Your output should be the lines of the data that follow, reproduced exactly from the first through the line bearing "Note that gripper".

▶ Data excerpts:
________________________
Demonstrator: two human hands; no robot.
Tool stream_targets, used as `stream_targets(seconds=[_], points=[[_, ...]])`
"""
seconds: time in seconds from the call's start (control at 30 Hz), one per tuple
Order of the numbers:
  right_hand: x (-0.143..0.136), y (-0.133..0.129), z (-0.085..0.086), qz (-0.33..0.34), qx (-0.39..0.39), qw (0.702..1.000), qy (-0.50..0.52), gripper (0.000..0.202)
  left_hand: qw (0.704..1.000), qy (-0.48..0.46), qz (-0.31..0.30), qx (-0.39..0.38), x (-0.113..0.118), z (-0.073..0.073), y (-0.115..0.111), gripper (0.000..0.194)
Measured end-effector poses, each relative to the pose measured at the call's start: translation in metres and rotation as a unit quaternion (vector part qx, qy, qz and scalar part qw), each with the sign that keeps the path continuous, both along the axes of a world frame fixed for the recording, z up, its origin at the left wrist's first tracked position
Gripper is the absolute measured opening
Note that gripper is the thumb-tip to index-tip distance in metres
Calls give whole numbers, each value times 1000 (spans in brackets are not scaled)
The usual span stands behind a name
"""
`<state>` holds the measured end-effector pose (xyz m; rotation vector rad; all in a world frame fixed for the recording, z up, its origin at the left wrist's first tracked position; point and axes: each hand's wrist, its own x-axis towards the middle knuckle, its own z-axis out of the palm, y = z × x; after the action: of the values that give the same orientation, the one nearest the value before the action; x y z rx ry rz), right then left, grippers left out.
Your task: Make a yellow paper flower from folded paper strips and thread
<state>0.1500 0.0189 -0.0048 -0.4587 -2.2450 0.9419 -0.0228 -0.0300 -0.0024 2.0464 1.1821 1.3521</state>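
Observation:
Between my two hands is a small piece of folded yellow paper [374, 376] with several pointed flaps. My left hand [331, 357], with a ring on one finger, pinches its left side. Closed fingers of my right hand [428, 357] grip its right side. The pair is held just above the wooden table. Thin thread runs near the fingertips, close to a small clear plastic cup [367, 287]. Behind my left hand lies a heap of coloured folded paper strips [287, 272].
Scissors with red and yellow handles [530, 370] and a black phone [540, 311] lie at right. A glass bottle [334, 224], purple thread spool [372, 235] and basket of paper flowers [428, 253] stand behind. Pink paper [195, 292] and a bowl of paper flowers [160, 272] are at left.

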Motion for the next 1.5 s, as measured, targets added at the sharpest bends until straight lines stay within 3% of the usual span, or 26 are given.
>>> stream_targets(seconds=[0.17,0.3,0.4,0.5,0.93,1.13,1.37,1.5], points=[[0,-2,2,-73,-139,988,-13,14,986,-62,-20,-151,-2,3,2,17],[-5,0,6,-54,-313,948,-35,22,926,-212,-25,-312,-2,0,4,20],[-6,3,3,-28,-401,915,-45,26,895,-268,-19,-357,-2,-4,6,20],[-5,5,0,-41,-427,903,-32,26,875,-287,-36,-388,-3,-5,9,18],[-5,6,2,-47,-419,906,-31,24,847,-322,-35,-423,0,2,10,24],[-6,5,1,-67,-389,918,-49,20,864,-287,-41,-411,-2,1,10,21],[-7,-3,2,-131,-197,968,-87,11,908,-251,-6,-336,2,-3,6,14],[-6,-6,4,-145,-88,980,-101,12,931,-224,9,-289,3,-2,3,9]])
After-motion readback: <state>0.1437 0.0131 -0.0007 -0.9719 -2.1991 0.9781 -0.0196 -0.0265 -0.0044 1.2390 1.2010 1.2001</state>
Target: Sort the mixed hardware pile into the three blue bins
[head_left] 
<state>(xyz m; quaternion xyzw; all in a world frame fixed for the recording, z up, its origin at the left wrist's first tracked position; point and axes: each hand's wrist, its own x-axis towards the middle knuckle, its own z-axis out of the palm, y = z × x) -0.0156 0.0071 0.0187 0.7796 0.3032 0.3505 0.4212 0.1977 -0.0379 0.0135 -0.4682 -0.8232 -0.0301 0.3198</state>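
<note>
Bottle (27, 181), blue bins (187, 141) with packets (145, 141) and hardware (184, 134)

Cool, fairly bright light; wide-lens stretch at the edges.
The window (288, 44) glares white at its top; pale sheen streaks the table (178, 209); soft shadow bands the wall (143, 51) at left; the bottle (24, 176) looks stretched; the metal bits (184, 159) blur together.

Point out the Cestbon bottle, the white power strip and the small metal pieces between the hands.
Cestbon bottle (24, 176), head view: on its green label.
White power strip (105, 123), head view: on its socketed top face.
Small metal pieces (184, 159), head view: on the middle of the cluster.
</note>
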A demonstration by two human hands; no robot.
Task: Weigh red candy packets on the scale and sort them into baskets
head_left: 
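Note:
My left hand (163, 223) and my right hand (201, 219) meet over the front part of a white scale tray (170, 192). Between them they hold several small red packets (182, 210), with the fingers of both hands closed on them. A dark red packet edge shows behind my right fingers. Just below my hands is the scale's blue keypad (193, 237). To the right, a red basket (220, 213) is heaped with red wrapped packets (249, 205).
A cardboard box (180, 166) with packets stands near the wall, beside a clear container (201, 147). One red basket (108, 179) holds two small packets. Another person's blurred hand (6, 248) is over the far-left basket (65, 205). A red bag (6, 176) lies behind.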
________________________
▶ Solution for this problem:
Demonstrator: two human hands; no robot.
Tool stream_targets, used as `stream_targets(seconds=[_], points=[[_, ...]])`
"""
seconds: time in seconds from the call's start (control at 30 Hz), one per tuple
Order of the numbers:
  right_hand: x (-0.143..0.136), y (-0.133..0.129), z (-0.085..0.086), qz (-0.33..0.34), qx (-0.39..0.39), qw (0.702..1.000), qy (-0.50..0.52), gripper (0.000..0.202)
  left_hand: qw (0.704..1.000), qy (-0.48..0.46), qz (-0.31..0.30), qx (-0.39..0.38), x (-0.113..0.118), z (-0.073..0.073), y (-0.115..0.111), gripper (0.000..0.194)
Measured end-effector poses, each relative to the pose measured at the call's start: translation in metres and rotation as a unit quaternion (vector part qx, qy, qz and scalar part qw), each with the sign that keeps the path continuous, both along the axes of a world frame fixed for the recording, z up, its origin at the left wrist's first tracked position
Gripper is the absolute measured opening
Note that gripper is the thumb-tip to index-tip distance in metres

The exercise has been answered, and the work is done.